Each line below should be copied exactly as it stands.

━━ DATA SECTION

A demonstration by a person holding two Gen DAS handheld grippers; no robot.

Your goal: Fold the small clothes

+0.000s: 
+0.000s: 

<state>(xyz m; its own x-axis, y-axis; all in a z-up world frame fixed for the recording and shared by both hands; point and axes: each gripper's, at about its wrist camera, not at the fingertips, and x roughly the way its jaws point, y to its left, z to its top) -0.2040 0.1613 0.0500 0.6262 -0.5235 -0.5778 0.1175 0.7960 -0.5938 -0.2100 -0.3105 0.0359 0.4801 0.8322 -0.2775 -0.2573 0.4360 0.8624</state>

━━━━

> _ANSWER BOX_:
A demonstration by a person holding two Gen DAS handheld grippers; no robot.

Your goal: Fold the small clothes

+0.000s: 
+0.000s: 

<state>(xyz m; its own x-axis, y-axis; all in a z-up world frame fixed for the recording and shared by both hands; point and axes: each gripper's, at about its wrist camera, not at the fingertips, and x roughly the way its jaws point, y to its left, z to its top) -0.2040 0.1613 0.0500 0.6262 -0.5235 -0.5778 0.1175 0.7960 -0.5938 -0.2100 -0.3105 0.0359 0.4801 0.8322 -0.2775 -0.2573 0.4360 0.8624</state>

The exercise contains nothing more.